Again, my experience differs vastly from his.  I have yet to daven in an
Ashkenazi synagogue or Yeshiva outside of Israel in which the kohanim do not
extend the tune prior to the last word of each b'racha, to allow the
congregation to recite the Yehi Ratzon.  In Sefaradi congregations, the
situation is the same as in Israel, since Sefaradim duchen daily. 

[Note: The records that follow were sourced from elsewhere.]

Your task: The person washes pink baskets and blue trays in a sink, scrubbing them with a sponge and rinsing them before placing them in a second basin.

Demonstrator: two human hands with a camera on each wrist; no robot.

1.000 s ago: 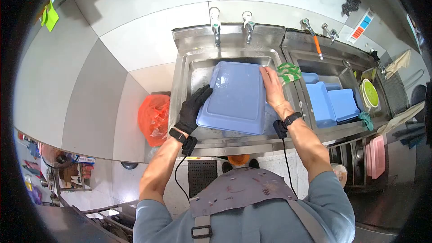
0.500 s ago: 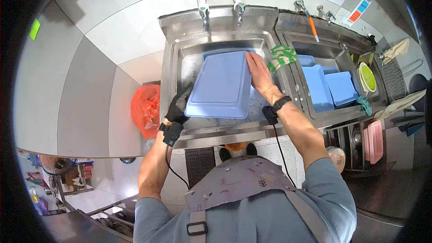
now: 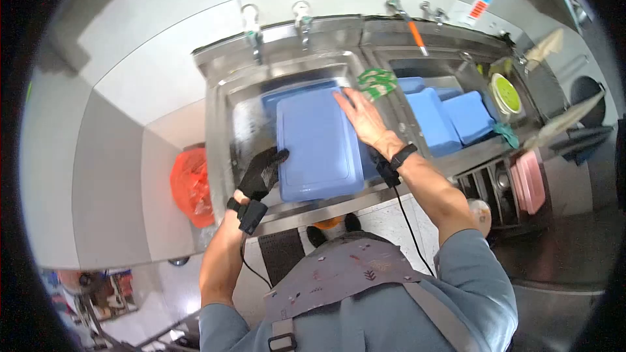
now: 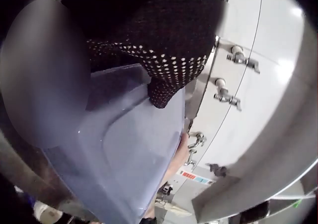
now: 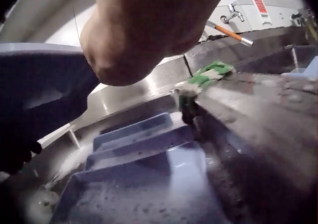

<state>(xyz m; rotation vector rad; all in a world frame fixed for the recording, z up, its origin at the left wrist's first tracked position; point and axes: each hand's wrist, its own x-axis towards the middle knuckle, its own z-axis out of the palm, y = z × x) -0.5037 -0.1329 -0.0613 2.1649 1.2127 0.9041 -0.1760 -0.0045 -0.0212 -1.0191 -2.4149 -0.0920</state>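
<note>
Pale tiled wall (image 3: 169, 39) rises behind a steel sink unit with two basins, with a row of taps (image 3: 252, 32) along it, one fitted with an orange tube (image 3: 416, 36); a red plastic bag (image 3: 190, 189) sits beside the unit, at its left. Over the left basin (image 3: 244, 124), the upper blue tray (image 3: 317, 140) is held bottom up, its flat base facing the head camera. The left hand (image 3: 261, 173), in a black glove, grips its left side, with a gloved digit lying over the base in the left wrist view and dark fingertips showing below the tray in the right wrist view. The right hand (image 3: 362, 117), bare, touches the upper right corner, its visible fingers fairly straight and slightly spread; where its thumb lies, I cannot tell. Beneath the held tray, more blue trays (image 5: 139, 184) lie in the left basin, close together, with drops on the nearest one. A green and white cloth (image 3: 377, 83) is draped on the divider between the basins, near the right hand. In the right basin (image 3: 427, 68) are other light blue trays (image 3: 432, 117), and a green and white round container (image 3: 506, 94) stands towards its right end. A teal cloth (image 3: 506, 134) hangs at the front rim, and pink trays (image 3: 529, 182) stand lower down, right of a dark rack.
</note>
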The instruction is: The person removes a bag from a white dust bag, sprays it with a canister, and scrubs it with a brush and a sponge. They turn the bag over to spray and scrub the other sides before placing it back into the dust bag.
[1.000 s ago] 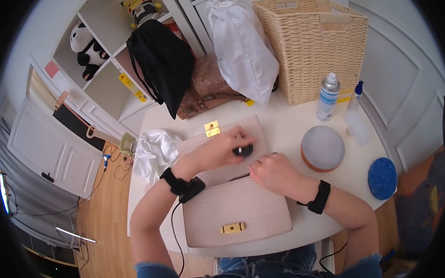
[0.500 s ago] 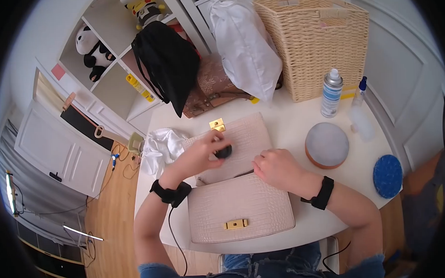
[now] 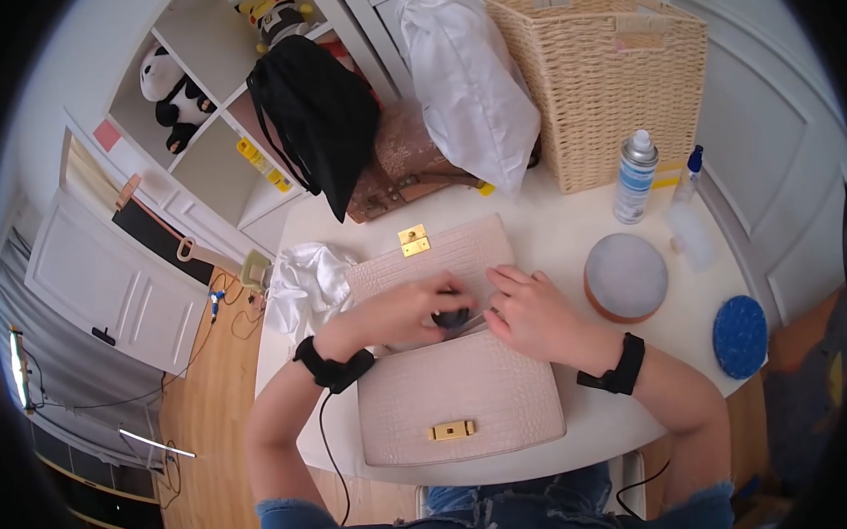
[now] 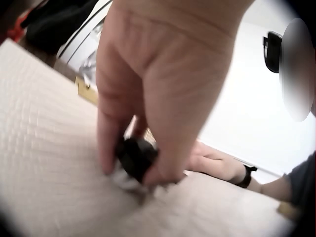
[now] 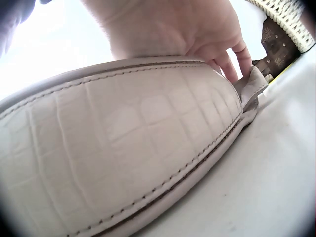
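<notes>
White table [image 3: 553, 237] held the pale-pink croc-embossed flap handbag [image 3: 460, 384], laid open, right hand [image 3: 535, 317] at its right side, grip unclear, and left hand [image 3: 402, 312] pinching a small black object [image 3: 451, 318] mid-bag; weak bracing could've let bag skid, object slip.

The white surface [image 3: 534, 219] has a curved near edge; the floor [image 3: 205, 421] is wood plank. An open cube shelf [image 3: 211, 183] stands behind, left. White panelling [image 3: 764, 141] lines the right; a panelled door [image 3: 93, 295], grey curtain [image 3: 9, 288] and lit lamp [image 3: 18, 367] occupy the left.
</notes>
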The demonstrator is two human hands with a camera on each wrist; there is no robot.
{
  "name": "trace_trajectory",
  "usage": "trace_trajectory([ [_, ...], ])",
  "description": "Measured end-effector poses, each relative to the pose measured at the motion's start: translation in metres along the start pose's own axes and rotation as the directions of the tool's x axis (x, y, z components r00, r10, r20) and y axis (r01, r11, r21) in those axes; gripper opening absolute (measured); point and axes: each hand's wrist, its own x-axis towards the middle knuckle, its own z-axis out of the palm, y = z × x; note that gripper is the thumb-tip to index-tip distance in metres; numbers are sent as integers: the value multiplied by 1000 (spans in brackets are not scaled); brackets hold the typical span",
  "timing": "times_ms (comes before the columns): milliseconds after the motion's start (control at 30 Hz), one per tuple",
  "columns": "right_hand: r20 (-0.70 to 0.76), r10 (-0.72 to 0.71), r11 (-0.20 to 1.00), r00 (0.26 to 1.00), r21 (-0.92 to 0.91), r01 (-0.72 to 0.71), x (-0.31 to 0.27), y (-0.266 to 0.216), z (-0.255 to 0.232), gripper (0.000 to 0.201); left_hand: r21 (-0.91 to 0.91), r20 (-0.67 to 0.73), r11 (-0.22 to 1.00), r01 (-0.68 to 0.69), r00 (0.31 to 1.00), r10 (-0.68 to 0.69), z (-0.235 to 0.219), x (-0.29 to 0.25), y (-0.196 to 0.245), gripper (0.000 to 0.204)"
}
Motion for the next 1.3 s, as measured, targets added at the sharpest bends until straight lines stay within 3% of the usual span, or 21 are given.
trace_trajectory([
  [33,2,0,1000,1000,2,0,1,0,0,24,-2,1,1000,1,1000,-1,-3,0,1,51],
  [100,29,25,1000,999,1,-25,0,-3,-2,25,220,-23,973,76,997,-73,-12,1,2,53],
  [167,55,33,999,998,28,-35,2,-4,-8,25,246,-77,957,155,987,-140,-26,5,3,53],
  [233,73,37,998,997,51,-41,2,-4,-9,25,365,-360,905,219,929,-80,-32,8,-2,52],
  [267,55,25,999,998,38,-27,2,-3,-7,25,324,-405,919,223,911,-78,-30,8,-6,51],
  [300,34,14,1000,999,24,-15,2,-2,-5,25,328,-405,918,221,911,-74,-27,8,-7,51],
  [400,24,15,1000,1000,12,-16,0,0,-3,24,56,-150,998,24,989,-15,-12,8,-6,51],
  [500,-7,9,1000,1000,26,-8,0,-1,-2,23,94,-18,995,11,1000,-9,-3,-5,0,52],
  [567,0,8,1000,1000,30,-8,0,-2,-5,22,117,-35,993,24,999,-20,-10,-20,-4,50],
  [633,1,11,999,1000,34,-11,1,-2,-5,22,49,-181,982,185,968,-173,-21,-34,-5,50],
  [667,-4,6,999,1000,33,-6,1,-1,-5,22,50,-177,981,186,969,-175,-23,-39,-7,50],
  [733,-11,1,999,1000,38,0,1,-2,-4,21,34,-470,919,392,818,-331,-25,-50,-12,49],
  [767,-14,7,999,1000,44,-6,1,-2,-4,21,35,-470,918,396,817,-334,-22,-53,-17,49],
  [833,-17,9,999,1000,48,-9,1,-2,-4,21,110,-573,877,468,751,-329,-16,-58,-28,48],
  [967,-21,10,999,1000,42,-9,1,-1,-3,21,52,-451,907,419,820,-353,-12,-64,-21,47],
  [1033,-21,6,999,1000,38,-5,1,-2,-3,20,-113,-208,944,310,922,-327,-10,-65,-10,46],
  [1067,-21,2,1000,1000,32,-2,1,-2,-4,20,-198,-104,929,313,935,-338,-7,-64,-6,46],
  [1167,-11,1,1000,1000,28,-1,2,-3,-6,20,-244,-51,904,352,926,-374,-5,-66,-3,47],
  [1233,4,2,1000,1000,31,-3,1,-2,-5,20,-24,-316,948,317,898,-308,-10,-73,-13,43],
  [1300,18,23,999,1000,33,-24,1,-2,-5,20,-109,-477,909,402,781,-402,-14,-78,-25,42],
])
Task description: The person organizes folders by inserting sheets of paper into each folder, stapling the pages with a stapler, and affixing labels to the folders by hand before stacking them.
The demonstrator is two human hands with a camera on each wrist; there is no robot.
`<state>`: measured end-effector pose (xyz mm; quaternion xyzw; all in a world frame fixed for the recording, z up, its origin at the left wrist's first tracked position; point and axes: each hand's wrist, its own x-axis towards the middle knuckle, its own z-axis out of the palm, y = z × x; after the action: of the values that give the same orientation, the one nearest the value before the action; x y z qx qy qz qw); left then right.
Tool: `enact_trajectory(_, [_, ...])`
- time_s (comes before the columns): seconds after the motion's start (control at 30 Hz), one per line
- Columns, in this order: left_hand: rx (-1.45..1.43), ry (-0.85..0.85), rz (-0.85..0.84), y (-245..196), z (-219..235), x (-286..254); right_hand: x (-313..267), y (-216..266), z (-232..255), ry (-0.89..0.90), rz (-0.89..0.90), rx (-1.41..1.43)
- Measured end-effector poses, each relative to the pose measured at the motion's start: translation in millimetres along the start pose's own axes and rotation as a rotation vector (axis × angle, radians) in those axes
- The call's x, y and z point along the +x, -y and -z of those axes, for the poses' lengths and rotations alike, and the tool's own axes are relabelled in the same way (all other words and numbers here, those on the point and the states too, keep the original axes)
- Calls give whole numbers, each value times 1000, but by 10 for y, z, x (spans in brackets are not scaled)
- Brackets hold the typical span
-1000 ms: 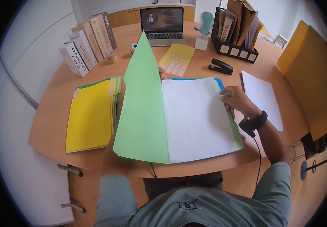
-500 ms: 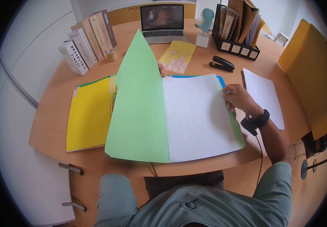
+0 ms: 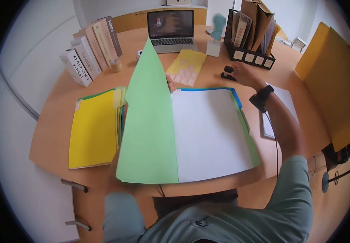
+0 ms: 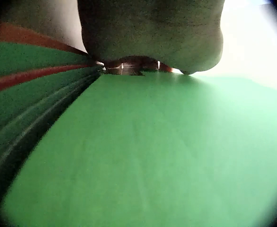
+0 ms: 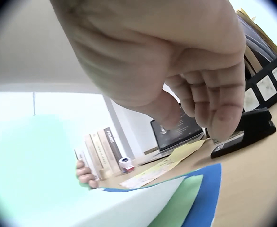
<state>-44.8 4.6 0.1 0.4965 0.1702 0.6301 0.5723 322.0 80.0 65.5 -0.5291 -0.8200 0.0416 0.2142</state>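
A green folder (image 3: 148,129) lies open on the table, its cover raised; white paper (image 3: 211,133) fills its right side. Beneath it a blue folder (image 3: 236,98) shows along the top and right edges. The left hand (image 3: 170,83) holds the raised cover, fingertips curled round its upper edge; the left wrist view has the palm (image 4: 152,33) against the green sheet (image 4: 148,151). The right hand (image 3: 246,75) is at the black stapler (image 3: 226,76). In the right wrist view its fingers bend loosely in front of the stapler (image 5: 252,131), thumb apart from them.
Yellow and green folders (image 3: 92,129) are stacked at left, near upright books (image 3: 89,54) and a small cup (image 3: 116,66). A laptop (image 3: 170,30), patterned yellow sheet (image 3: 187,67) and small sculpture (image 3: 218,30) stand or lie behind. A black file organiser (image 3: 253,58) and white papers (image 3: 282,107) are at right.
The right hand has left the right edge of the folder and paper and moved up and away to the stapler. The left hand still holds the green cover, which has tilted slightly.
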Motion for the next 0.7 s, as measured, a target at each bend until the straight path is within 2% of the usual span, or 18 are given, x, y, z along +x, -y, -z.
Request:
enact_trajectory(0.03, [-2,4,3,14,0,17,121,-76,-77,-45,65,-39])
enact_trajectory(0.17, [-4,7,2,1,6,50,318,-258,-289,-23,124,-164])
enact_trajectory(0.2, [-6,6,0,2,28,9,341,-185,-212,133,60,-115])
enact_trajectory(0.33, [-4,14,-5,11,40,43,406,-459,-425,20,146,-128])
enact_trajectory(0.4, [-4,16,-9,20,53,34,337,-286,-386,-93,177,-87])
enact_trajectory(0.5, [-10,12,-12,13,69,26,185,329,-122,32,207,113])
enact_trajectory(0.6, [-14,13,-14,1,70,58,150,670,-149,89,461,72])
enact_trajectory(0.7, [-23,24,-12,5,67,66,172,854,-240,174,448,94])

From: Joel Rich <JRich@...>
Date: Wed, Oct 24,2012 at 06:01 AM
Subject: To say or not to say - Tachanun

Martin Stern wrote (MJ 61#47):

> In the event, the nay-sayers forced through their opinion.  Is this not a
> case of religious coercion? My opinion is that they should have allowed
> those who wanted to say tachanun to say it and merely quietly abstained
> without making a public issue.

OTOH there is the concept of an entire tzibbur doing the same thing or some will
look like they don't feel they need to ask for mercy from HKB"H.

Joel Rich

From: Steven Oppenheimer <steven.oppenheimer@...>
Date: Wed, Oct 24,2012 at 10:01 AM
Subject: To say or not to say - Tachanun

Martin Stern (MJ 61#47) inquires about the propriety of reciting Tachanun after
shkia (sunset).  Rabbi Ovadia Yosef in his responsa opines that one has 13 1/2
minutes after shkia to recite Tachanun (the period of bain hashemashot
according to the Geonim).  Beyond that time, one should not recite
Tachanun.  If there is only enough time to recite Avinu Malkeinu or
Tachanun (on those days where both are recited), one should recite Tachanun.
Steven Oppenheimer, D.M.D.

From: Elazar M. Teitz <remt@...>
Date: Wed, Oct 24,2012 at 01:01 PM
Subject: To say or not to say - Tachanun

On the question of saying Tachanun after sunset, Martin Stern related (MJ 61#47);
> Some people present insisted that we should omit tachanun since it was after
> sunset. Others argued that since we had begun shemoneh esrei early enough
> and tachanun was essentially part of it, it should be said nonetheless.
> Others argued that their minhag was to say tachanun anyway.

The halacha is quite clear, as cited in the Mishna B'rura (131:17), that it is
omitted at night, but that bein hash'mashos (between sunset and nightfall), the
custom is to say it. [It is also mentioned, albeit not by the Mishna B'rura,
that Yerushalayim is an exception; there, it is not recited even one minute
after sunset.]  In any event, the only question is whether or not to perform
n'fillas apayim (the placing of ones head on one's arm).  The prayer itself may
be said even if it is already night.